You can begin the run using the following command:
./input.py
This causes the ExpressionMatrix2
software to read the input files and create a binary
representation of the expression matrix
in GBM_raw_gene_counts.csv
and of the cell meta data in GBM_metadata.csv
.
This will run quickly (under one minute),
and the run time will be dominated by the
time to read and parse input file GBM_raw_gene_counts.csv
containing the expression matrix.
After this, the two input files will no longer be needed.
Instead, all required information is stored in binary files in the
data
directory that was created in your
CaseStudy1
directory.
Additional commands to be run later will create
additional binary files in the data
directory that will contain various types of
data structures used by the ExpressionMatrix2
software.
These binary files provide fast sequential or random access to
the required data structures and are quite compact.

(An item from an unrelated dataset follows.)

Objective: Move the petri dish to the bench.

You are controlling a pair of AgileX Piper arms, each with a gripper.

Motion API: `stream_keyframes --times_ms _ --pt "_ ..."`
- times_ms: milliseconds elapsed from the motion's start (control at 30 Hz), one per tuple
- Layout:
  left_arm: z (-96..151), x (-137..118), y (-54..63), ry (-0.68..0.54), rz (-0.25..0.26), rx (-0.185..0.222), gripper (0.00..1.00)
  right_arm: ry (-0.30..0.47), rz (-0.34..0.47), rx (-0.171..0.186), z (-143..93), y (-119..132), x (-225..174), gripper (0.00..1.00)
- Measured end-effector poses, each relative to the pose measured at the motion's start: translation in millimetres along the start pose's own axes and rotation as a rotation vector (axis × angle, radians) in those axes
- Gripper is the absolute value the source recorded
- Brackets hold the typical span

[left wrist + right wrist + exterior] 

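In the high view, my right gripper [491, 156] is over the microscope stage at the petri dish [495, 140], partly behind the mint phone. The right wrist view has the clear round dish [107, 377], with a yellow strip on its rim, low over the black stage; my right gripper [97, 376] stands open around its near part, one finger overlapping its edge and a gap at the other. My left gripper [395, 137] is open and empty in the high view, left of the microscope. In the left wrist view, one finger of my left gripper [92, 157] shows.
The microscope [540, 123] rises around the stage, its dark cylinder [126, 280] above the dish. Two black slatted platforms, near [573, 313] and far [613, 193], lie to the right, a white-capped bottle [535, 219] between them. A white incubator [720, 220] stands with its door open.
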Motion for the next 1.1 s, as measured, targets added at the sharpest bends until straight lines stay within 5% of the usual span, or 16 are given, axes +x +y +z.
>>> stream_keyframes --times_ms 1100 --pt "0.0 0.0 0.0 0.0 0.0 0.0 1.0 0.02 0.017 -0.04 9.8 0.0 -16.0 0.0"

At this point the size of the data
directory
is about half the size of the input csv files, and
is dominated by the space necessary to store the expression
matrix in a compact, sparse format
(file data/CellExpressionCounts.data
).
Note that, if for any reason you want to restart the run,
you need to remove the data
directory manally before running input.py
again.
This is a safety feature to prevent inadvertent
data loss.
The scripts in the CaseStudy1
directory
assume you are using a platform that uses Python 3.
If you use Python 2, you need to use the following instead of the
above command:
python input.py
This also applies to all invocations of Python scripts for the rest of the case study.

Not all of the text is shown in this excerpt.